May 24, 2024

Reducing Costs and Improving Observability With Loki

George Graham, Shawn Saavedra and Gladson George all contributed to this piece.

As one of the 3 pillars of Observability, logs help engineers understand applications, troubleshoot anomalies and deliver quality products to customers. ActiveCampaign produces large volumes of logs and has historically maintained multiple fragmented ELK (Elasticsearch, Logstash, and Kibana) implementations across different teams and AWS accounts. Each development team was responsible for the management of their own ELK stack, which led to a wide variance of logging standards, governance, and a limited ability for correlation across ActiveCampaign platforms.

This proved challenging for a few reasons. ELK is expensive at scale, requiring pre-provisioned Elasticsearch storage at a rate of $0.30/GB. Accounting for current and estimated growth, ELK datastores were forecast to grow and cost several 10s of thousands of dollars per month. In addition, log-based alerting is not an option in the open source version of ELK. The ELK stacks were cumbersome to maintain, expensive to operate, and were limiting our ability to efficiently drive correlation of events across our platforms and alert driven responsiveness to critical events when they did manifest.
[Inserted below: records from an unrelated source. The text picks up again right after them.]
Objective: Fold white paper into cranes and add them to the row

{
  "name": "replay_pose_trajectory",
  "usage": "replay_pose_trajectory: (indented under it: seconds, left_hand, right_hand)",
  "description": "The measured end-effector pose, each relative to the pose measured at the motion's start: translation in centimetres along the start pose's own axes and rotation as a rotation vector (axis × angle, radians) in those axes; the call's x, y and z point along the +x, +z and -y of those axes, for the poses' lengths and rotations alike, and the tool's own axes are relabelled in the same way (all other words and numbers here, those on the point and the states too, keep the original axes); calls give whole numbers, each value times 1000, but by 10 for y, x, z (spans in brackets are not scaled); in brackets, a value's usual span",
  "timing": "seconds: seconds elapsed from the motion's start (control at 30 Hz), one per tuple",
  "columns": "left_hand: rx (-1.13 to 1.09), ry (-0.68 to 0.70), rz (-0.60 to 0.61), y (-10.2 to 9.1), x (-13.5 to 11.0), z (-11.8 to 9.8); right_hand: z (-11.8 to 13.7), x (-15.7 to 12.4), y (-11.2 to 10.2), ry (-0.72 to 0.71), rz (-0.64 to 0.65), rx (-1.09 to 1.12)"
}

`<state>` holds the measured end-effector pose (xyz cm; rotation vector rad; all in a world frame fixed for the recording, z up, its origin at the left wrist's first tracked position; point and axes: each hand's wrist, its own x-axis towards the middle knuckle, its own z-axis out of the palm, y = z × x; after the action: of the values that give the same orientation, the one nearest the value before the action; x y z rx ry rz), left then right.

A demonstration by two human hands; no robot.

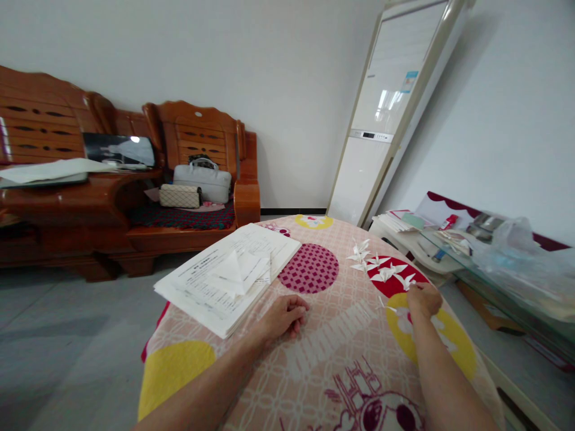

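Observation:
My right hand (424, 299) is at the right side of the round table, its fingertips pinched at a small white folded paper crane (406, 281). Beyond it lies a group of several more paper cranes (385, 272), partly over a red circle of the tablecloth. A thin white folded piece (381, 303) is just left of the hand. My left hand (284, 316) rests on the cloth in the middle, fingers loosely bent and slightly apart, with nothing visible in them. Left of it is a stack of printed paper sheets (197, 287), with a folded white paper (240, 272) on top.
A patterned tablecloth (251, 383) covers the table. At right, a glass-topped stand (476, 269) holds papers, a metal container and a plastic bag (516, 248). Behind are a tall air conditioner (368, 155) and wooden seats (247, 203), one holding a grey bag (215, 182).

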<state>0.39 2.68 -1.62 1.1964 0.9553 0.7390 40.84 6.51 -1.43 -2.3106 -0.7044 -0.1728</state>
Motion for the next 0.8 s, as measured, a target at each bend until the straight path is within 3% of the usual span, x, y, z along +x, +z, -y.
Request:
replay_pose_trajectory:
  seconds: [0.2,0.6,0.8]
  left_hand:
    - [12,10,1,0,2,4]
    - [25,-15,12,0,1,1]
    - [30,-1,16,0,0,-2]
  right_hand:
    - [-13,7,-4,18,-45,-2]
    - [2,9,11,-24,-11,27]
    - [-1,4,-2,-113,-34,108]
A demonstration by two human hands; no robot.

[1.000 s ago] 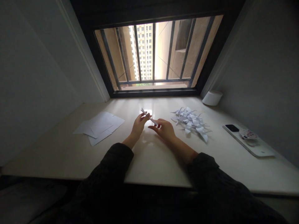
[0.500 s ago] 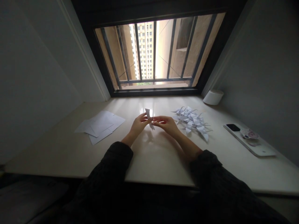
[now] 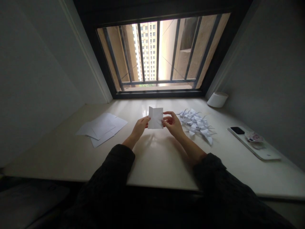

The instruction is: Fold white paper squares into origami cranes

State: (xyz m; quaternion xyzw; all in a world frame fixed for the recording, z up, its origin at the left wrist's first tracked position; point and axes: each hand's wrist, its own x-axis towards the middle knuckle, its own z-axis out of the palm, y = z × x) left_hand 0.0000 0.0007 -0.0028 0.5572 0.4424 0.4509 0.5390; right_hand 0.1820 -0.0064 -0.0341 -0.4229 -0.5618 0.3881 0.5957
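Observation:
A small white sheet of paper with crease lines is held up between my two hands, its flat face toward me. My left hand pinches its left edge, the thumb in front and the other fingers mostly hidden behind. On the opposite edge, my right hand grips with thumb and fingers, the index finger raised near the upper corner. Folded white paper cranes lie in a heap just right of my right hand. Several loose white sheets overlap on the left of the sill.
The pale windowsill runs beneath my forearms, its front edge close to me. A white phone with a round grip on its back lies at the right. Near the window's right corner stands a white rounded object. A barred window closes off the back.
The paper, seen narrow and nearly edge-on before, now shows a wide, flat face. My right hand has shifted slightly right, and my hands are farther apart.

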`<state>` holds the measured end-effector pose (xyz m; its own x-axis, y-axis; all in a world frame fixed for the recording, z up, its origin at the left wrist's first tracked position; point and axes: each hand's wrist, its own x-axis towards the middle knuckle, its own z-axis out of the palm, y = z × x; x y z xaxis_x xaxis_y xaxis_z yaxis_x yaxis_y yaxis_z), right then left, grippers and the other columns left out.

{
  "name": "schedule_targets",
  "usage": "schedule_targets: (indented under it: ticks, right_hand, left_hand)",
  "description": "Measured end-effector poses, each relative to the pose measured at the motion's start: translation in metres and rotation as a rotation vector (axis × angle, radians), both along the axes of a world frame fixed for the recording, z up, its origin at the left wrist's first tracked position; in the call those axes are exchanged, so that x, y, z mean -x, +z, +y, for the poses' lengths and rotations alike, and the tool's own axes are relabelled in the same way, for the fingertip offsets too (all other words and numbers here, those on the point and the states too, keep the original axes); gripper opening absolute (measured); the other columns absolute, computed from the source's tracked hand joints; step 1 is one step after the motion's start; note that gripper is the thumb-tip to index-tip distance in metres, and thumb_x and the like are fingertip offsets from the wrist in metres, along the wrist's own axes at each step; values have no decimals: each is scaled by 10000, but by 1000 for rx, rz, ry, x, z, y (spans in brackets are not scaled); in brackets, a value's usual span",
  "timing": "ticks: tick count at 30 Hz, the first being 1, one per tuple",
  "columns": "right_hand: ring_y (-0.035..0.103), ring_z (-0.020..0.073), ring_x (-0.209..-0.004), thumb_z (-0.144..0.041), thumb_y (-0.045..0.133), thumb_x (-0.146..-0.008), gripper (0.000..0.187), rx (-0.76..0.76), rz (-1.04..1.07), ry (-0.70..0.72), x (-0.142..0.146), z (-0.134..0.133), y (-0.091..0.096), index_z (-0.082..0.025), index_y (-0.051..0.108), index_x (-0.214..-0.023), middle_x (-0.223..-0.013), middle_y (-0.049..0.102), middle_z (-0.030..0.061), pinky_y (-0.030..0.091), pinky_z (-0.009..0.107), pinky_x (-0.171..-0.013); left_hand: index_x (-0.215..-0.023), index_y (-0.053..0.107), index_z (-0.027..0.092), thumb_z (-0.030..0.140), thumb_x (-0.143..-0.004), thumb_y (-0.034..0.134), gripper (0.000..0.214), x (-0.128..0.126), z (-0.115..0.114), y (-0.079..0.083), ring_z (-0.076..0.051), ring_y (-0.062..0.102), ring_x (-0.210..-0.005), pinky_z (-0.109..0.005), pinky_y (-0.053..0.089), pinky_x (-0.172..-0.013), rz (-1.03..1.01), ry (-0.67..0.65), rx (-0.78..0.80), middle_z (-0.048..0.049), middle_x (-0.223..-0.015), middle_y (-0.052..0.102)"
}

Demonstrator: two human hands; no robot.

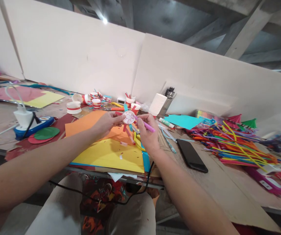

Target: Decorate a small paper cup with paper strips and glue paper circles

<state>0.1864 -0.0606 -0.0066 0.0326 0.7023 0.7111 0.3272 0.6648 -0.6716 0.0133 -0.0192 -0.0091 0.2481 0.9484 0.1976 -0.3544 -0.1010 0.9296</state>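
My left hand [111,121] pinches the edge of a small paper cup [128,117] whose round white bottom faces me. Pink lines cover that bottom in a cell-like pattern, and red and teal paper strips stick out around it. In my right hand [147,133] is a pink marker [149,127], its tip at or very near the cup's right side. Beneath both hands lie a yellow paper sheet [106,155] and an orange one [77,128]. Just below the cup, a marker with a red end [131,137] and yellow-handled scissors [138,142] rest partly hidden.
On the right are a black phone [191,155], a heap of pipe cleaners [238,143], teal paper [183,121] and a glue stick [166,123]. Stacked cups [157,103] stand at the back. A blue power strip [34,125] sits left. A black cable [89,196] crosses my lap.
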Motion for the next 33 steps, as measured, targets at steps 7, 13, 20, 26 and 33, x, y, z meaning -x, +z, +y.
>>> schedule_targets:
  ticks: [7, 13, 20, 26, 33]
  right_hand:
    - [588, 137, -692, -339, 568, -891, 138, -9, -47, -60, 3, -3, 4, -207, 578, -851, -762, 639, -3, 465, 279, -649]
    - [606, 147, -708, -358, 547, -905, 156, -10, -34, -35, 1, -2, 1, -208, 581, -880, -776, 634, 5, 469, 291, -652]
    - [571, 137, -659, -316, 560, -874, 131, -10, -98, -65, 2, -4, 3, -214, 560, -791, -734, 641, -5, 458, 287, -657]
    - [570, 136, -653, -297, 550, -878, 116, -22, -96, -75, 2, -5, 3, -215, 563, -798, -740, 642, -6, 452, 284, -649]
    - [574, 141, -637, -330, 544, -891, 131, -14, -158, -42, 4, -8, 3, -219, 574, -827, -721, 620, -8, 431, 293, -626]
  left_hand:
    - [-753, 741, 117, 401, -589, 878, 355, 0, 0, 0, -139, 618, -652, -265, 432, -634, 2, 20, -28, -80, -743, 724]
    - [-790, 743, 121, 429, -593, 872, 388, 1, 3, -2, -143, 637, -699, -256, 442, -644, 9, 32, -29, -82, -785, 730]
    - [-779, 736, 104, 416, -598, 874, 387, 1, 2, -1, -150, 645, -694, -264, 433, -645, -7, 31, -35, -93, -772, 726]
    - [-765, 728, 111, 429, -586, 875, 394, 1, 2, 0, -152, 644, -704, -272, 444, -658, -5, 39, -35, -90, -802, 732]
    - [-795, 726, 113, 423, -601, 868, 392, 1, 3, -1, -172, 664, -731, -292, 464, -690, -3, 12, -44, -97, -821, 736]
After embarking on an extensive research of logging and observability platforms, we decided to transition our logging environment to Loki. Loki was chosen for its high performance datastores that are optimized for the efficient storage, indexing, and searching of logs. In contrast to ELK’s multiple components and complex configuration, Loki is designed for ease of setup and management and it works well in distributed microservice environments within Kubernetes and other cloud-based platforms. Loki efficiently compresses storage and its indexing and log querying methodologies are less resource-intensive than ELK. In addition, Loki integrates with Grafana which we use to easily query and visualize the logs. Moreover, Loki can be configured to use S3, which is priced at $0.021/GB and is even more cost-effective as Loki does not require the pre-provisioning of storage for forecasted growth.
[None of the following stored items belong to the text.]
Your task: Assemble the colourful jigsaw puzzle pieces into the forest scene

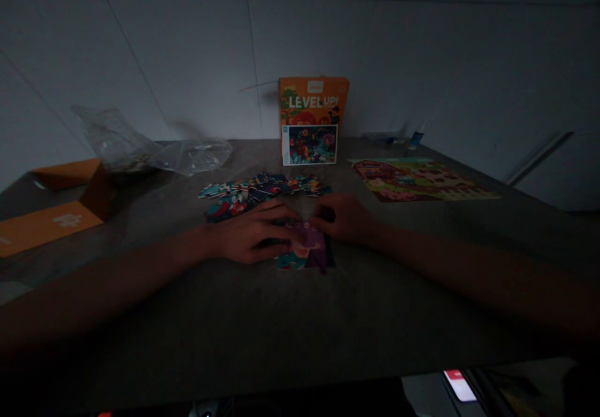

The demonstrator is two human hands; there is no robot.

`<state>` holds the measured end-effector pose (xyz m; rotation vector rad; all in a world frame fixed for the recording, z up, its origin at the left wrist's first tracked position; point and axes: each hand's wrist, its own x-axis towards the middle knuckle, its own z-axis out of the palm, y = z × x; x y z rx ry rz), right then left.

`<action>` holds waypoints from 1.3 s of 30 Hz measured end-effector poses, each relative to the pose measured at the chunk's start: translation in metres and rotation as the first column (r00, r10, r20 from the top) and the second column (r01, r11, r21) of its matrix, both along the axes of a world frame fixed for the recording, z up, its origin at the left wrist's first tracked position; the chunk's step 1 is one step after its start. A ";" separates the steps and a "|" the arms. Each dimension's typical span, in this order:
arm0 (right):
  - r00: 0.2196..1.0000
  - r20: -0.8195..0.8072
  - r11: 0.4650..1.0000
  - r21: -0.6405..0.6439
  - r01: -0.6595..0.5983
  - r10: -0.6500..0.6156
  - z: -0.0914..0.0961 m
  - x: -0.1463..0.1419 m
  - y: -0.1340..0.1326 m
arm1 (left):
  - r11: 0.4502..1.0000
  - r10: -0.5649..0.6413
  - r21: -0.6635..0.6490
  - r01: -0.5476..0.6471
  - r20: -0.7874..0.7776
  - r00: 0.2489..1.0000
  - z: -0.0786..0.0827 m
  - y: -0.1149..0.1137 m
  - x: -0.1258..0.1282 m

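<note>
Several joined jigsaw puzzle pieces [315, 256], purple with a teal and red corner, lie flat on the grey table. My left hand [255, 232] reaches over them from the left, fingers stretched and apart, the fingertips resting on their left part. At their upper right edge my right hand [347, 218] is curled, thumb and forefinger pinched on a purple puzzle piece [313, 236]; the fingers partly hide it. Just beyond my left hand sits a loose pile of puzzle pieces [267, 185], some overlapping, with a teal and red piece [227, 207] nearest.
An orange puzzle box [314, 101] stands against the wall. Right of it lies an assembled farm puzzle [412, 179], with a small glue-like bottle [415, 139] behind. At left are an open orange box part [51, 223] and clear plastic bags [187, 154]. A lit phone [460, 386] is below the table edge.
</note>
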<state>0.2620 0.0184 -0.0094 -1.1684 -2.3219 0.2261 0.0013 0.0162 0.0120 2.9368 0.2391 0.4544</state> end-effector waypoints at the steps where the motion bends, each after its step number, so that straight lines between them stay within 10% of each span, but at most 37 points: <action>1: 1.000 0.002 1.000 0.003 -0.002 0.002 0.000 0.000 0.000 | 1.000 0.006 -0.001 -0.006 -0.004 1.000 0.000 0.000 0.000; 9: 0.992 0.063 0.978 0.172 -0.122 0.112 -0.001 0.002 0.000 | 0.990 0.113 -0.090 -0.104 0.101 0.988 -0.009 0.007 -0.003; 16: 0.820 0.069 0.807 0.146 -0.572 0.568 0.003 -0.002 -0.013 | 0.931 0.365 -0.101 -0.352 0.200 0.909 -0.017 0.015 -0.009; 39: 0.760 0.087 0.760 0.040 -0.649 0.644 0.008 0.001 -0.012 | 0.939 0.345 -0.064 -0.339 0.178 0.922 -0.019 0.016 -0.009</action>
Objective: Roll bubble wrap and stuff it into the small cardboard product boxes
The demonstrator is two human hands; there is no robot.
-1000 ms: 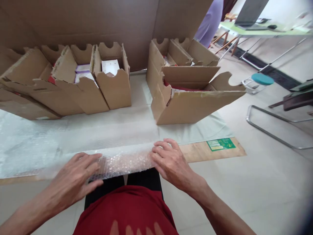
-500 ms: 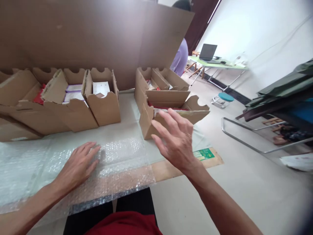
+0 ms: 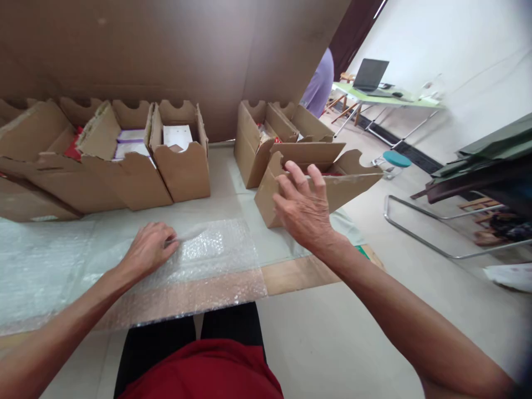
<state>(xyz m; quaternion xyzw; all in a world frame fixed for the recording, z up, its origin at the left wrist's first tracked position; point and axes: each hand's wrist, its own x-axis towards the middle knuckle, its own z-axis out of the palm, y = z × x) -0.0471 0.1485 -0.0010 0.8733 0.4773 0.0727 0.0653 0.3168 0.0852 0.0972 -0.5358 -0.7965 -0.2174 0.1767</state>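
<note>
My left hand (image 3: pixel 150 249) is low over the bubble wrap (image 3: pixel 208 260) on the table, pinching a raised fold of it between thumb and fingers. My right hand (image 3: pixel 305 213) is at the near wall of an open cardboard box (image 3: pixel 353 188), its fingers curled over the rim at the left end. Something red shows inside that box; most of its contents are hidden. Just behind it is another open cardboard bin (image 3: pixel 249 149) holding small red and white items.
At left stands a row of cardboard bins (image 3: pixel 183 174) with white, purple-edged and red packs. A tall cardboard panel (image 3: pixel 166 61) rises behind. A person in a purple top (image 3: pixel 320 83) is beyond it. Farther right are a laptop table (image 3: pixel 428 102), a blue stool (image 3: pixel 397 159) and a metal frame (image 3: pixel 419 244).
The box under my right hand has shifted right, away from the bin behind it, and my fingers have curled over its rim. My left hand has closed on the bubble wrap, raising a fold.
</note>
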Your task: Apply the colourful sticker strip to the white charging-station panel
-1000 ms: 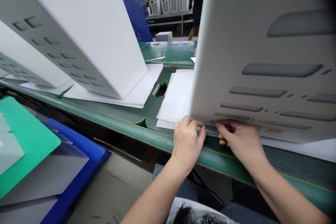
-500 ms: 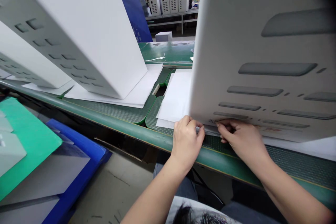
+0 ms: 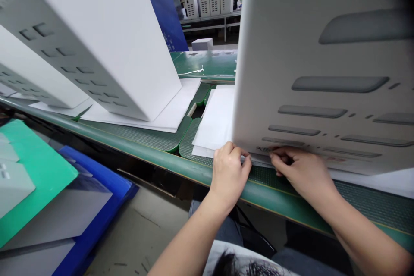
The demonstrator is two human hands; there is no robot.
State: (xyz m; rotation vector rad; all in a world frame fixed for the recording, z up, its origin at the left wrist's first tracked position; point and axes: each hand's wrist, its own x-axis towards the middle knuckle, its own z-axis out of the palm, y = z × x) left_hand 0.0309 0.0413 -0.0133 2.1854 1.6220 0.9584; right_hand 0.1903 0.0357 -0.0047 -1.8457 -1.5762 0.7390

We use Grafana as a front end to visualize Loki-based logs, Mimir-based metrics, and will soon be incorporating Tempo-based distributed tracing to create a single pane of glass for logs, metrics, and application performance tracing. This stack will make it easier to derive insight from log data and to correlate them with metrics and application performance characteristics to enhance troubleshooting. We expect this deployment to allow our engineers to more easily identify application and infrastructure behavioral trends and patterns. Grafana allows for alerting to be generated from log and metrics patterns, which has enhanced the monitoring of our platforms, improved the awareness of potential issues, and increased the responsiveness of supporting development teams when issues do start to manifest.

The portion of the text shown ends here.